Just to clarify if you're unsure, ROCE is a metric for evaluating how much pre-tax income (in percentage terms) a company earns on the capital invested in its business. Analysts use this formula to calculate it for Pool:

Return on Capital Employed = Earnings Before Interest and Tax (EBIT) ÷ (Total Assets - Current Liabilities)

0.24 = US$617m ÷ (US$3.4b - US$844m) (Based on the trailing twelve months to December 2024).

So, Pool has an ROCE of 24%. In absolute terms that's a great return and it's even better than the Retail Distributors industry average of 11%.

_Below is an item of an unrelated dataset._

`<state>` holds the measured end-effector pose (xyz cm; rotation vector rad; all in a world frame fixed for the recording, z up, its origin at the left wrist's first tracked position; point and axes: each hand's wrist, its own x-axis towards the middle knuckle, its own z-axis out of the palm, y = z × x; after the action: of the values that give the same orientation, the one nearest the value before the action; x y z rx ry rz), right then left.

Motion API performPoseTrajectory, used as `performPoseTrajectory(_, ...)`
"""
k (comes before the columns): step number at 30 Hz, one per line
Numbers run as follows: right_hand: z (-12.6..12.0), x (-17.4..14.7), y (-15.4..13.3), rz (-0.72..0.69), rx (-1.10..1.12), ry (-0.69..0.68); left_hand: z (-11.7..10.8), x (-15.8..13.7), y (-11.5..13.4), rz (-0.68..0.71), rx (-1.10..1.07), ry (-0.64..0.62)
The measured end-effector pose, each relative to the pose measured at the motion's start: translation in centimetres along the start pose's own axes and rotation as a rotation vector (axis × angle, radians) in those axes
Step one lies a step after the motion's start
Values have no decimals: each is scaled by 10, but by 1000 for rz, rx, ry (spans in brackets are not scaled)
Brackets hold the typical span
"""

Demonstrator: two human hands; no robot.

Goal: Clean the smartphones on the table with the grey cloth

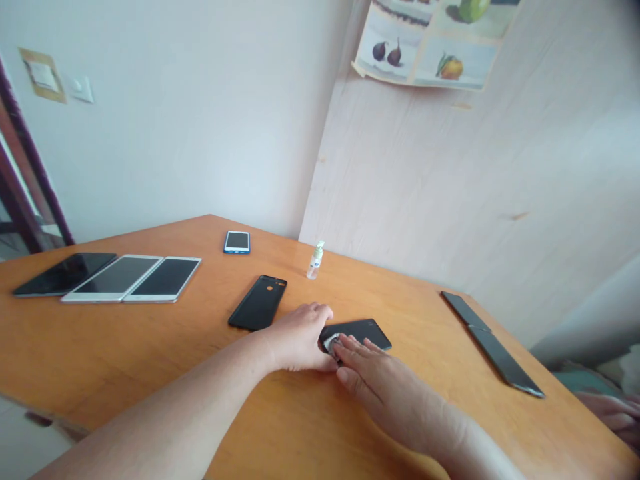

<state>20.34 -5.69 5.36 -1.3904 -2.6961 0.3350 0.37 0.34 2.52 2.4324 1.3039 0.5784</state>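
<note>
A black phone (367, 331) lies flat on the wooden table in front of me. My left hand (303, 338) grips its left end, thumb on the near side and fingers on the far side. Under the fingertips of my right hand (375, 377), a small crumpled whitish cloth (332, 342) is pressed onto the phone's surface; part of the cloth is hidden. Just beyond my left hand lies an empty black phone case (259, 303) with a round hole. Behind the hands stands a small clear spray bottle (315, 261) with a pale green top.
At the left, a dark tablet (67, 274) lies beside two white-framed devices (116, 277). A phone in a blue case (237, 242) is near the back edge. Two dark slabs (504, 360) lie end to end at the right. Another person's hand (613, 415) shows at the right edge.
</note>
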Motion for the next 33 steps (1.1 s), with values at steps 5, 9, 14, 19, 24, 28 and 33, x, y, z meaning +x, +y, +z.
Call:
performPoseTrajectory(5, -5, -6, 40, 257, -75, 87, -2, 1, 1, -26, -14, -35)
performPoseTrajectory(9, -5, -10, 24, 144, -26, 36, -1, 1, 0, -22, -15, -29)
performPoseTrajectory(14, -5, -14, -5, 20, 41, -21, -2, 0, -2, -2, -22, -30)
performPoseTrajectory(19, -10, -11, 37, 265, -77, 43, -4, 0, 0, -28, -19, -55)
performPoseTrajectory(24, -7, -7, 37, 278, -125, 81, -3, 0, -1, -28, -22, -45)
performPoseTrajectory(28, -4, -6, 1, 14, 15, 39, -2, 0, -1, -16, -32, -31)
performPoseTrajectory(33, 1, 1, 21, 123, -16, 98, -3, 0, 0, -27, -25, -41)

View our latest analysis for Pool

NasdaqGS:POOL Return on Capital Employed April 14th 2025

In the above chart we have measured Pool's prior ROCE against its prior performance, but the future is arguably more important. If you'd like, you can check out the forecasts from the analysts covering Pool for free.

What The Trend Of ROCE Can Tell Us

On the surface, the trend of ROCE at Pool doesn't inspire confidence. Historically returns on capital were even higher at 31%, but they have dropped over the last five years. Meanwhile, the business is utilizing more capital but this hasn't moved the needle much in terms of sales in the past 12 months, so this could reflect longer term investments. It may take some time before the company starts to see any change in earnings from these investments.

What We Can Learn From Pool's ROCE

In summary, Pool is reinvesting funds back into the business for growth but unfortunately it looks like sales haven't increased much just yet. Although the market must be expecting these trends to improve because the stock has gained 71% over the last five years. However, unless these underlying trends turn more positive, we wouldn't get our hopes up too high.

If you want to continue researching Pool, you might be interested to know about the 1 warning sign that our analysis has discovered.

If you'd like to see other companies earning high returns, check out our free list of companies earning high returns with solid balance sheets here.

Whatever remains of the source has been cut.